Pick out the lines below with "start" and list them.

-------- Input records

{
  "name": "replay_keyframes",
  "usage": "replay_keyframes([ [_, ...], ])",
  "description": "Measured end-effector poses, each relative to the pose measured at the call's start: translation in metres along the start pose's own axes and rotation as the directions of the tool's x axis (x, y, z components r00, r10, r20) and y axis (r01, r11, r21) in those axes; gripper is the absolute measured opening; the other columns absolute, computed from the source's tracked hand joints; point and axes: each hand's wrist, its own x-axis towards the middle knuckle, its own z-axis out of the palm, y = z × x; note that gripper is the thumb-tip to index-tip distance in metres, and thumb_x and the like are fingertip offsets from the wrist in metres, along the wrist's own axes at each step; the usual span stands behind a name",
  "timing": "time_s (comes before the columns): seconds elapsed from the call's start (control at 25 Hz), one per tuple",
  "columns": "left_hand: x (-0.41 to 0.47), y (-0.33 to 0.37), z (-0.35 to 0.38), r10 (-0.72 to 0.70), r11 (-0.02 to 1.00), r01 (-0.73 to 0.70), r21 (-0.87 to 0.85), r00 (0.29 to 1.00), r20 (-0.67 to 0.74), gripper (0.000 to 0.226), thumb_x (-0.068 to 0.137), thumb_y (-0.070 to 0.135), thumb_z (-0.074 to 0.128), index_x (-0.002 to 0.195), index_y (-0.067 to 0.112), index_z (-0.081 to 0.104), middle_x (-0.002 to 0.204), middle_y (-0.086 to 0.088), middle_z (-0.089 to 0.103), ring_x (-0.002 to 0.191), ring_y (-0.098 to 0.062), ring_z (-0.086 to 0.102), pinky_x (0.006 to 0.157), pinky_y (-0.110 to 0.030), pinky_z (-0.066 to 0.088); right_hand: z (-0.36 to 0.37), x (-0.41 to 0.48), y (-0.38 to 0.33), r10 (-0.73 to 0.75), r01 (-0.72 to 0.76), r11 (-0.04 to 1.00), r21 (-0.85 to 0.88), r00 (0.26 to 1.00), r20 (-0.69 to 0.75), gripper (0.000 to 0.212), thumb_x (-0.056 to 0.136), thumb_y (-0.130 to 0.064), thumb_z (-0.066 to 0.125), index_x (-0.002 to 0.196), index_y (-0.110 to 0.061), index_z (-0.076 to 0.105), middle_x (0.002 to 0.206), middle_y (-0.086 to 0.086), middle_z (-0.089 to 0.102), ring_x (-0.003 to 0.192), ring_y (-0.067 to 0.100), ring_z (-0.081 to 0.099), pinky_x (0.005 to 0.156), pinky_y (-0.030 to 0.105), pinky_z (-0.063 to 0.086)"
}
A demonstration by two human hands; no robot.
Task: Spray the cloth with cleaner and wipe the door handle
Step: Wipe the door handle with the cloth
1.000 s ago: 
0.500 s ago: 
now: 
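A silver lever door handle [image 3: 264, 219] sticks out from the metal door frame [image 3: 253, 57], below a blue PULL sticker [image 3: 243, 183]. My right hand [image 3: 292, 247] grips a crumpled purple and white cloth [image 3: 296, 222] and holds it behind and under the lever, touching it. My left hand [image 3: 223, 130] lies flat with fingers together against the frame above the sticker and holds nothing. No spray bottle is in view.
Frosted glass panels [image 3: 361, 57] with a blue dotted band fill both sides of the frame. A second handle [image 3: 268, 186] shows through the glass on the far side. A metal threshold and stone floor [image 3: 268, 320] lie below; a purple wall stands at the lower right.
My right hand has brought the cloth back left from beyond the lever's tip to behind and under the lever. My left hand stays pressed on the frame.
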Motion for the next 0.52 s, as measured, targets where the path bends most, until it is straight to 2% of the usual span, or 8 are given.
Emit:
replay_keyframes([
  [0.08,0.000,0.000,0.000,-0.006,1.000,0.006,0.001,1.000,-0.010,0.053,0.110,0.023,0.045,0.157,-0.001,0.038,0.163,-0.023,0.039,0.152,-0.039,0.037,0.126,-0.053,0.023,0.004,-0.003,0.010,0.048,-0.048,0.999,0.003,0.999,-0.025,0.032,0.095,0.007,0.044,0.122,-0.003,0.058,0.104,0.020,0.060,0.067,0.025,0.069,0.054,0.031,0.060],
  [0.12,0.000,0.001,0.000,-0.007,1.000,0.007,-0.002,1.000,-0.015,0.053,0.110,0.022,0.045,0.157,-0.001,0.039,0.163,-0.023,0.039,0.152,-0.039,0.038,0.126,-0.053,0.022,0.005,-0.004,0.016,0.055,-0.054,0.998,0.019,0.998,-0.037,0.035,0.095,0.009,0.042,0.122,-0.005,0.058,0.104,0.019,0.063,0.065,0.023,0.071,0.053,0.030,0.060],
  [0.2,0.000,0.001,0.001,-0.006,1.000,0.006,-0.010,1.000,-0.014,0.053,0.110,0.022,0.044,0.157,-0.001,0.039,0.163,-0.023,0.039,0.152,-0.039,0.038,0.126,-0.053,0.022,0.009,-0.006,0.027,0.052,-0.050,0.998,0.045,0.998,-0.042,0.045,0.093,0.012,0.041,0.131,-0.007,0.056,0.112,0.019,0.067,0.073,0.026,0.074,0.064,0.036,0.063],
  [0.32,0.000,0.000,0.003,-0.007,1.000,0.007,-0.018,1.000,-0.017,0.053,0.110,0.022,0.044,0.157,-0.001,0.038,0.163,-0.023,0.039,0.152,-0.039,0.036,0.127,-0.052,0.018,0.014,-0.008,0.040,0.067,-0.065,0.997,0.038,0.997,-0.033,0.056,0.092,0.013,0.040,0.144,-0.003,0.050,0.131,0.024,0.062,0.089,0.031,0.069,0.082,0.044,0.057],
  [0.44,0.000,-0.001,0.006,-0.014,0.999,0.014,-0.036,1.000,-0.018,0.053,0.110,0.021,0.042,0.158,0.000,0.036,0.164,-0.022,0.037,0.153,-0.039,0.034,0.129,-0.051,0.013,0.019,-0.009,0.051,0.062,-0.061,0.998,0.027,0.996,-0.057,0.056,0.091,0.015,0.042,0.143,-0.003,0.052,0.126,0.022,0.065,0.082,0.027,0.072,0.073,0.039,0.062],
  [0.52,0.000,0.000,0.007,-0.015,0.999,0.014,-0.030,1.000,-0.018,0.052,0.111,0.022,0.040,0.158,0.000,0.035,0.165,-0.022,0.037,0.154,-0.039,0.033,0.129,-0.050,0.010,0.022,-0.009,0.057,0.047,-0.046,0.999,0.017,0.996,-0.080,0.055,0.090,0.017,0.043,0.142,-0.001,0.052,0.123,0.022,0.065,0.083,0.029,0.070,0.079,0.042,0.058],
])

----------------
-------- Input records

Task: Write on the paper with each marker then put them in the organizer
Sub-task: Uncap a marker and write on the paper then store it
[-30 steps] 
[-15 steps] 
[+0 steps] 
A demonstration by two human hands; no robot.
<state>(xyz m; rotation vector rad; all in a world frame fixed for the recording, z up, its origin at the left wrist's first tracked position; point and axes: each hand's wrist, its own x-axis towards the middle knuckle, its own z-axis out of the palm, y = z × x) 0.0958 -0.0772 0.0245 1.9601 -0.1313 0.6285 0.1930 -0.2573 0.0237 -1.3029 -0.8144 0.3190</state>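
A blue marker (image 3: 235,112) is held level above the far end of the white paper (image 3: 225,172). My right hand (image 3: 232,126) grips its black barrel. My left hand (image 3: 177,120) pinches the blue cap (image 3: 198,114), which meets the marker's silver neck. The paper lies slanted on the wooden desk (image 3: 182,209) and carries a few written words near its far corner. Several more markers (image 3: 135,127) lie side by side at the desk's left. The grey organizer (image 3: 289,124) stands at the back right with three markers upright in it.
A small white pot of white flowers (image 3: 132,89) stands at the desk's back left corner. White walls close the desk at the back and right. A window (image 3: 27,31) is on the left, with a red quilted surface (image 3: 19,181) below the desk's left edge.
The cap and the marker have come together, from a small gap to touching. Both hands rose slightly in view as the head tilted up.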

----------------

* Result of this exercise
  "description": "Measured end-effector poses, each relative to the pose measured at the call's start: translation in metres along the start pose's own axes and rotation as the directions of the tool's x axis (x, y, z components r00, r10, r20) and y axis (r01, r11, r21) in those axes; gripper is the absolute measured opening; the other columns absolute, computed from the source's tracked hand joints; point and axes: each hand's wrist, its own x-axis towards the middle knuckle, its own z-axis out of the palm, y = z × x; note that gripper is the thumb-tip to index-tip distance in metres, and thumb_x and the like are fingertip offsets from the wrist in metres, along the wrist's own axes at each step; the usual span stands behind a name",
  "timing": "time_s (comes before the columns): seconds elapsed from the call's start (control at 25 Hz), one per tuple",

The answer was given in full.